The soggy lowlands were eventually improved, but the hard-scrabble uplands pretty much stayed that way into the 20th century, when the Dutch government hatched a scheme to transport garbage from the western cities, which had become overwhelmed by their own trash, to poor Drenthe, for use as soil amendments. A nice instance of what I like to think of as social metabolism, the exchange of food and ordure between urban and agricultural areas to keep the whole thing in more or less in balance.

I was born in one such trash-embarrassed city, Hilversum, which started exporting its leftovers to Drenthe in the early 1960s and lived for a while in Amersfoort, which started participating some time in the 1950s I believe. I hereby publicly take responsibility for having done my best for Drenthe.

Garbage Boil

Anyhow, what started out as a large-scale composting venture eventually got derailed by cheap chemical fertilizers. And all of that is why Drenthe has a gigantic garbage dump, repository of noncompostable trash from its early days and from trash not suitable for incineration more recently, all of it cemented together by the ashes produced by the ovens next door. More than 20 million cubic meters of unpleasantness quietly simmers below the surface of the neatly landscaped hills, like a boil in the skin of the earth.

A View of Drenthe, from Atop the Trash

In fact, the thing is still growing, as the waste stream from the west has diminished but not dried up. At more than 40 meters above sea level, it is the highest point in the entire province of Drenthe. Ironically, it is the best vantage point from which to admire the local landscape.

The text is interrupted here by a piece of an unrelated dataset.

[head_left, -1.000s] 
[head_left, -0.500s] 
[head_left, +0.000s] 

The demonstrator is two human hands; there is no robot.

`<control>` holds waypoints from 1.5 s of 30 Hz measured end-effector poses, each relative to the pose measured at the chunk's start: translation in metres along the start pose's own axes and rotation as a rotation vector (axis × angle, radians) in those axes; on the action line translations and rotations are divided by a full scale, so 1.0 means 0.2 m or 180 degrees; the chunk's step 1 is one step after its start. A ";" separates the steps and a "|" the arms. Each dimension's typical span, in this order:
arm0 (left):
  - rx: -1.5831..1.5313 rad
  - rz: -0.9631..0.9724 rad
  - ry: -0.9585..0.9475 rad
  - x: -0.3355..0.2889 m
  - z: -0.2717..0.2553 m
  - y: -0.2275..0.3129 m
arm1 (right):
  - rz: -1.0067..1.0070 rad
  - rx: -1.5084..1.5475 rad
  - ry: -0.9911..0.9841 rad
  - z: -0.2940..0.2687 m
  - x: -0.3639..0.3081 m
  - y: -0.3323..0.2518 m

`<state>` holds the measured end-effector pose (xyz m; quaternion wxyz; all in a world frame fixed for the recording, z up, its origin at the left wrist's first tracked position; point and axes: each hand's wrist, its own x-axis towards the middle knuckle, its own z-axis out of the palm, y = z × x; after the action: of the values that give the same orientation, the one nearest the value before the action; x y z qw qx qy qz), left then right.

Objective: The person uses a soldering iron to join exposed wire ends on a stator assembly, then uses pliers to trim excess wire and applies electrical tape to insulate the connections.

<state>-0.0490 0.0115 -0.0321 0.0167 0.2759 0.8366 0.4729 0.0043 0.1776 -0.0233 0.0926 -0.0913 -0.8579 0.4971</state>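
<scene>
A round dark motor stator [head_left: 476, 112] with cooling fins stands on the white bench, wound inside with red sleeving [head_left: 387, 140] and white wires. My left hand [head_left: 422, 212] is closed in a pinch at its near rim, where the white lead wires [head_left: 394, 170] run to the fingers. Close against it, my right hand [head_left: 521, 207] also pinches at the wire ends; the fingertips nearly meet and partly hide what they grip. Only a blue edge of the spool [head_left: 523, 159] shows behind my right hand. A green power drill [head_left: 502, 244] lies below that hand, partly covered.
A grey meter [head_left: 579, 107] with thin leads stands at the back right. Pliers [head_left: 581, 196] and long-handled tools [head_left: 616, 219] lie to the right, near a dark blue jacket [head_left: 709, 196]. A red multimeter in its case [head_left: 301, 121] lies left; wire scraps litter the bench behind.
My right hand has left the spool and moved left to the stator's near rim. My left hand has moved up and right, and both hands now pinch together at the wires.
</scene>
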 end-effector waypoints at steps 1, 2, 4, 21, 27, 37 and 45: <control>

The dump is now also a park, very lovely if you don’t pay too much attention to the plastic bags that escape from the active face and blow about here and there before being snagged by the orange-vested workers patrolling the trails. A little visitor center at the summit maintains a guest book, in which I found the following roughly-translated entry, probably written by a high school student on a field trip: “I think it is incredibly beautiful here, but it’s a pity there’s so much trash lying around. If you guys just pick it up, it would be really nice.”

Oude Diep

At the foot of the slopes runs the peaceful little river Oude Diep, recently restored, where a father and his son are angling for fish. Putting the catch on the dinner table might would require quite a bit of optimism, it seems to me. More than I think I could muster.

19
Feb
08

Geology of Trash

My brother arranged for a tour of the local dump in Amersfoort, where I lived from 1972 to 1977 or so. I still visit occasionally because my parents are there. The tour is an outside chance, a singular piece of good luck. A regular citizen doesn’t have ready access to garbage once it’s passed into the hands of the people who make away with it. I’ve eyed the mountain from the motorway to Amsterdam, wondering how I could get close enough for a good picture.

The Outward Face

I’ve admired especially the herd of deer that maintains the grass at the appropriate height free of charge, although I’ve also seen a flock of sheep wandering like dirty clouds across the brow of the garbage tumulus. The animals are undoubtedly there to inspire warm fuzzy thoughts in the passing motorists.

Definitely, the mountain puts its best face forward, grassy slopes with cute animals turned out. But there’s no denying that, if all goes according to plan, the mountain will be the highest point in Amersfoort in some 15 to 20 years. And on top, the whole thing looks distinctly menacing, hosting a variety of recycling operations as well as ongoing dumping of materials that are too dangerous to burn.